National Kidney Disease Education Program (NKDEP)
National Institute of Diabetes and Digestive and Kidney Diseases, National Institutes of Health
NKDEP Coordinating Panel
National Institute of Diabetes and Digestive and Kidney Diseases
National Kidney Disease Education Program
Dr. Narva welcomed the attendees to this year's NKDEP Coordinating Panel meeting. He explained that in the past year, NKDEP focused most of its efforts on improving education of chronic kidney disease (CKD) patients and health care providers, as well as promoting the collaboration among Federal agencies to improve the government's response to CKD. After participant introductions, Dr. Narva introduced the morning speakers and provided an overview of their respective presentations.
On behalf of the Centers for Disease Control and Prevention's (CDC) Kidney Interest Group, Dr. Williams provided an overview of the CKD Initiative and invited participants to contact him should they have questions after the presentation.
CDC published proceedings from a 2007 Expert Panel meeting in the American Journal of Kidney Diseases' March 2009 issue. This is essential reading material, and CDC has a limited number of copies, which Dr. Williams can send upon request. Dr. Williams discussed the ten expert panel recommendations, noting that while some of these are already underway, others need to be addressed.
CDC's central premise is that prevention of CKD is key. The current burden of end stage renal disease (ESRD) is not sustainable because of the high economic and human impact. The goal is to work across the whole spectrum, starting with identifying people at high risk for CKD; identifying factors that lead to kidney damage, disease progression, and complications; and improving kidney failure treatment.

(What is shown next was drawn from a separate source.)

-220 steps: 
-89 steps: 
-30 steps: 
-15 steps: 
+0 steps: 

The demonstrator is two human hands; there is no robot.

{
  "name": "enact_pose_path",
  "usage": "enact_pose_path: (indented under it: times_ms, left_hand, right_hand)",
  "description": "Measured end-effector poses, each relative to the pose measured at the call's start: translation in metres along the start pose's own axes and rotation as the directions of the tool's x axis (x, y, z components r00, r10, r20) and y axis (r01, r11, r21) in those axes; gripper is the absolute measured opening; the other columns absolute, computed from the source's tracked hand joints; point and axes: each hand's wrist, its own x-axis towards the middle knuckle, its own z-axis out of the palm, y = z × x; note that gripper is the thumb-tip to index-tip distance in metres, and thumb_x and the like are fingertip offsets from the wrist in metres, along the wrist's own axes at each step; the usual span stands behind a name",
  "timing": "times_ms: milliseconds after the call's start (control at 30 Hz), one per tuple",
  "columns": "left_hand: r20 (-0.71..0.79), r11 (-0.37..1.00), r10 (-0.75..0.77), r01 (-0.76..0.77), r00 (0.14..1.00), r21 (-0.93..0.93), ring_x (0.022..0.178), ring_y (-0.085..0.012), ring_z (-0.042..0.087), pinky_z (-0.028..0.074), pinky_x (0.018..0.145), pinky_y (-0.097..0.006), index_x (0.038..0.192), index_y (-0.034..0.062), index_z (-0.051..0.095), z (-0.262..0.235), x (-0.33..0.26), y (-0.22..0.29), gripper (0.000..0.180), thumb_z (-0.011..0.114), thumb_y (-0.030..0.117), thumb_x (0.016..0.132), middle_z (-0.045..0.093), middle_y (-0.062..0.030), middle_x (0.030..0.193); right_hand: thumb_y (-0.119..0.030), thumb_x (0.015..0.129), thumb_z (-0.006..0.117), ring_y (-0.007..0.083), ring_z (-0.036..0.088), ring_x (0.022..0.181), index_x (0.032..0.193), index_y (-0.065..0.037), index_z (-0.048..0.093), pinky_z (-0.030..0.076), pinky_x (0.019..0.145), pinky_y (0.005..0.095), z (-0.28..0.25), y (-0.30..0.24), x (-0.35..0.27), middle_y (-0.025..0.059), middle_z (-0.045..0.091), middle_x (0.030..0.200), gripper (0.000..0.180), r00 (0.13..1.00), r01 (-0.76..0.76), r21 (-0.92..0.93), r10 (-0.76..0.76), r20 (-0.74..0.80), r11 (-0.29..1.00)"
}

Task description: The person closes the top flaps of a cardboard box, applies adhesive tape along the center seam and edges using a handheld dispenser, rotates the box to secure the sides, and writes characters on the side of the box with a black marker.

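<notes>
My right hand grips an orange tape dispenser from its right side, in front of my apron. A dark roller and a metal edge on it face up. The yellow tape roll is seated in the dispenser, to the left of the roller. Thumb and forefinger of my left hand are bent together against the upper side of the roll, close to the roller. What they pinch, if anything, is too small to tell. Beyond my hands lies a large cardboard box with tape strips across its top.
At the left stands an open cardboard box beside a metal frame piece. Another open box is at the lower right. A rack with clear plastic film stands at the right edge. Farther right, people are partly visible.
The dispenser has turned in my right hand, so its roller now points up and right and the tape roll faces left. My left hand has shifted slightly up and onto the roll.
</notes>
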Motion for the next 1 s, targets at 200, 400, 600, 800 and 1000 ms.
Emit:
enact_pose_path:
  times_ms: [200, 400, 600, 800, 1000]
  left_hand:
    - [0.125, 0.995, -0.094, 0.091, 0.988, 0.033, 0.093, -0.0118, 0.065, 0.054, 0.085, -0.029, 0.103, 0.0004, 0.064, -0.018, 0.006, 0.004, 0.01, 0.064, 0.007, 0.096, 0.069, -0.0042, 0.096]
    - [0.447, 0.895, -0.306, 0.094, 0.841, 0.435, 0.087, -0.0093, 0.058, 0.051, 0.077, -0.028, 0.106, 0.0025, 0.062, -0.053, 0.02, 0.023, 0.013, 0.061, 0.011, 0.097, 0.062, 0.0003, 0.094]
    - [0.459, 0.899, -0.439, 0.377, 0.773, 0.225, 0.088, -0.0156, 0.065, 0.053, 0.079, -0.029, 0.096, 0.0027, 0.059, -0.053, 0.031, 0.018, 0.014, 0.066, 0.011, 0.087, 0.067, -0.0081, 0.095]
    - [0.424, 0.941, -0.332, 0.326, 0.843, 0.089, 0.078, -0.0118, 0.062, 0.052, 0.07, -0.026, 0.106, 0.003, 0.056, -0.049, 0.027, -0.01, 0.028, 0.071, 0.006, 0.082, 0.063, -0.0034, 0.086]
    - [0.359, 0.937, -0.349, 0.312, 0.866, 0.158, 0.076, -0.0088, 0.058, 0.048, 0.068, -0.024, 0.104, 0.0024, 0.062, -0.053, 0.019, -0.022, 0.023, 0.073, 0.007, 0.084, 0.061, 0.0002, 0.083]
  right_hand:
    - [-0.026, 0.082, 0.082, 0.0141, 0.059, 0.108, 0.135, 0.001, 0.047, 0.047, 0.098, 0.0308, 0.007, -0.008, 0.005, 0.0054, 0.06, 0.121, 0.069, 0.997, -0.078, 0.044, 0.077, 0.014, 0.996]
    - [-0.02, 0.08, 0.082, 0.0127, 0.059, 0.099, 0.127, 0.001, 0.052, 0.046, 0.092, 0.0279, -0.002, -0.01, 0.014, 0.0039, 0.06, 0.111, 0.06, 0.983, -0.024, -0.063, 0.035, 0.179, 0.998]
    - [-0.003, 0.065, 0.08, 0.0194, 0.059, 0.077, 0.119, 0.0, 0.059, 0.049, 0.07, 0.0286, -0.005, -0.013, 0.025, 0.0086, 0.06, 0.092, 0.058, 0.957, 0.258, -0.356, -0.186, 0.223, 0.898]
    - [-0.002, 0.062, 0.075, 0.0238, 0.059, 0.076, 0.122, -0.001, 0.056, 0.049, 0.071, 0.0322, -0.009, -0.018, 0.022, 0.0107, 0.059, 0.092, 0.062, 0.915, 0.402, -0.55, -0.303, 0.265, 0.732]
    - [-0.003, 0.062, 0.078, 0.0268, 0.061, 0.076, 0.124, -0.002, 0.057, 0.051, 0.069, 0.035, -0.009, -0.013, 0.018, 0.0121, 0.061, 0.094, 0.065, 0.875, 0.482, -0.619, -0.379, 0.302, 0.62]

In collaboration with University of Michigan, University of San Francisco, and Johns Hopkins University, and with assistance from Dr. Paul Eggers of National Institute of Diabetes and Digestive Kidney Diseases' (NIDDK) Division of Kidney, Urologic, and Hematologic Diseases (KUH), CDC is developing the national CKD surveillance system. The aims of the surveillance project are to:
CDC has completed steps one through four and is now pilot testing and planning for integration of the data sources into other surveillance systems, such as the United States Renal Data System. Dr. Williams showed a mock evidence table with priority measure topics, explaining the extensive collaborative process used to identify each topic. Then, he explained that CDC reviewed and identified data sources for information on each measure, noting their important characteristics, including: simplicity, flexibility, data quality, acceptability, sensitivity, positive value, representativeness, timeliness, and stability.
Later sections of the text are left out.